Eric S. Raymond, one of open-source's founders, famously said, "Given enough eyeballs, all bugs are shallow," which he called "Linus's Law." That's true. It's one of the reasons why open-source has become the way almost everyone develops software today. That said, it doesn't go far enough. You need expert eyes hunting and fixing bugs and you need coordination to make sure you're not duplicating work.
So, it is more than past time that The Linux Foundation started the Open Source Security Foundation (OpenSSF). This cross-industry group brings together open-source leaders by building a broader security community. It combines efforts from the Core Infrastructure Initiative (CII), GitHub's Open Source Security Coalition, and other open-source security-savvy companies such as GitHub, GitLab, Google, IBM, Microsoft, NCC Group, OWASP Foundation, Red Hat, and VMware.
Since open source has become vital to technology and affects all users, the open-source supply chain of contributors and dependencies must have its security verified from start to finish. It will start doing that by unifying existing open-source security initiatives CII, which was founded in response to the 2014 Heartbleed bug, and the Open Source Security Coalition.

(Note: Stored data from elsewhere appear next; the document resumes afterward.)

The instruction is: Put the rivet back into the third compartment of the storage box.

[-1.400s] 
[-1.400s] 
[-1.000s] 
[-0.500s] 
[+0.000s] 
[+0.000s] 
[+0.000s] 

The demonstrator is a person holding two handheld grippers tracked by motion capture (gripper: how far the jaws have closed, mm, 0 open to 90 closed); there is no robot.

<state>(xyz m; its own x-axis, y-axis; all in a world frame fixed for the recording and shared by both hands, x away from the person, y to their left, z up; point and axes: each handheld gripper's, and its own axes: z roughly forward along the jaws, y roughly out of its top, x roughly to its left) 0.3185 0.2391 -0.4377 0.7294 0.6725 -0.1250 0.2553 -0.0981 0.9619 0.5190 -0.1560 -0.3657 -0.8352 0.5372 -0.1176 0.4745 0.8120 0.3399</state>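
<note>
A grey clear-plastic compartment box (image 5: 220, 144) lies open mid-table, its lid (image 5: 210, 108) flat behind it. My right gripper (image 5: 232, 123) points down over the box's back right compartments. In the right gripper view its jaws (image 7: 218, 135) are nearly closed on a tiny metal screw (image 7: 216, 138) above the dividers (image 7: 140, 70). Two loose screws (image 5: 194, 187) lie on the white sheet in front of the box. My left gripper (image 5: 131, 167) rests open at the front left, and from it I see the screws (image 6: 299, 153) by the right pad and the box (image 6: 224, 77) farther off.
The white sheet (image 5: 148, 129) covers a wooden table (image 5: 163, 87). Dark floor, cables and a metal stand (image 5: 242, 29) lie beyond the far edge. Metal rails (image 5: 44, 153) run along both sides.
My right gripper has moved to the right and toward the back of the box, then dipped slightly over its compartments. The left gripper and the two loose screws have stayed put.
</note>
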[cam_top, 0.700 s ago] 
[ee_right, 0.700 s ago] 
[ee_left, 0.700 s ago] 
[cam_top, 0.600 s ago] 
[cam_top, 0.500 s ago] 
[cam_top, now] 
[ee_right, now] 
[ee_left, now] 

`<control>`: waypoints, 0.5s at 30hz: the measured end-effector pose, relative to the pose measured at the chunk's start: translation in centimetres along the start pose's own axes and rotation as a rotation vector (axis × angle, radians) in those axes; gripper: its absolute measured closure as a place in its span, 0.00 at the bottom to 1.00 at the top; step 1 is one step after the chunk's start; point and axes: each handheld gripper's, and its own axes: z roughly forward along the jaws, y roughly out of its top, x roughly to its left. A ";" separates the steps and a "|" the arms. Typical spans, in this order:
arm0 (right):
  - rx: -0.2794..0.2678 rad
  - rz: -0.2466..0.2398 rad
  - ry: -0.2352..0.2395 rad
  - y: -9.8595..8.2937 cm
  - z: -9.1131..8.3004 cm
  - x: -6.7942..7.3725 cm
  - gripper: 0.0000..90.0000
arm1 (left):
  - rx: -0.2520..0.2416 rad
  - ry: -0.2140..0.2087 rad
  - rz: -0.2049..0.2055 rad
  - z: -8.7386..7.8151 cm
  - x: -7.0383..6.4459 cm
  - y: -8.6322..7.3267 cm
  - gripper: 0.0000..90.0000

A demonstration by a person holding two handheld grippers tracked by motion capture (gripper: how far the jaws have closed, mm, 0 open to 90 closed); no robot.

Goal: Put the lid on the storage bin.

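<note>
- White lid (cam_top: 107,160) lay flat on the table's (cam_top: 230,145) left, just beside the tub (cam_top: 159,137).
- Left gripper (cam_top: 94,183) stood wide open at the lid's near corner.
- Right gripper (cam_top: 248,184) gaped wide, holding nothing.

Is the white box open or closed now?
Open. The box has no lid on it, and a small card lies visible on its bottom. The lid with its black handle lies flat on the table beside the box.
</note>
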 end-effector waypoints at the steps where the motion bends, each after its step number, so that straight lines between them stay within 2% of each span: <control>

Jamie Cool, GitHub's VP of Product Management, Security, said in a statement:
GitHub founded the Open Source Security Coalition in 2019 to bring together industry leaders around this mission and ensure the consumption of open source software is something that all developers can do with confidence. We look forward to this next step in the evolution of the coalition, and serving as a founding member of the Open Source Security Foundation.
Microsoft, once an open-source enemy, is also throwing its resources behind the new foundation. Mark Russinovich, Microsoft Azure's Chief Technology Officer, blogged, "As open source is now core to nearly every company's technology strategy, securing open-source software is an essential part of securing the supply chain for every company, including our own. As with everything open source, building better security is a community-driven process."
Russinovich also spelled out what you can expect to see from the OpenSSF:
Identifying security threats to open-source projects
Helping developers to better understand the security threats that exist in the open-source software ecosystem and how those threats impact specific open source projects.
Providing the best security tools for open source developers, making them universally accessible, and creating a space where members can collaborate to improve upon existing security tooling and develop new ones to suit the needs of the broader open source community.
Security best practices
Providing open-source developers with best practice recommendations, and with an easy way to learn and apply them. Additionally, we have been focused on ensuring best practices will be widely distributed to open source developers and will leverage an effective learning platform to do so.
Creating an open-source software ecosystem where the time to fix a vulnerability and deploy that fix across the ecosystem is measured in minutes, not months.
Red Hat, a leading Linux and cloud company, agrees. Chris Wright, Red Hat's CTO said, "Now, more than ever, is the time for us to join together with other leaders to help ensure key projects are secure and consumable in our products, across enterprises, and as part of the hybrid cloud. We are excited to help found this Open Source Software Foundation."
"We believe open source is a public good and across every industry, we have a responsibility to come together to improve and support the security of open-source software we all depend on," concluded Jim Zemlin, The Linux Foundation's executive director. "Ensuring open-source security is one of the most important things we can do and it requires all of us around the world to assist in the effort. The OpenSSF will provide that forum for a truly collaborative, cross-industry effort."
Moving forward, the Foundation's governance, technical community, and its decisions will be done in a transparent way. In addition, all resulting specifications and projects will be vendor-agnostic. The OpenSSF is committed to collaboration and working both upstream and with existing communities to advance open-source security for all.
The group will use an open governance structure model. This includes a Governing Board (GB), a Technical Advisory Council (TAC), and a separate oversight for each working group and project. OpenSSF intends to host open-source security initiatives on GitHub.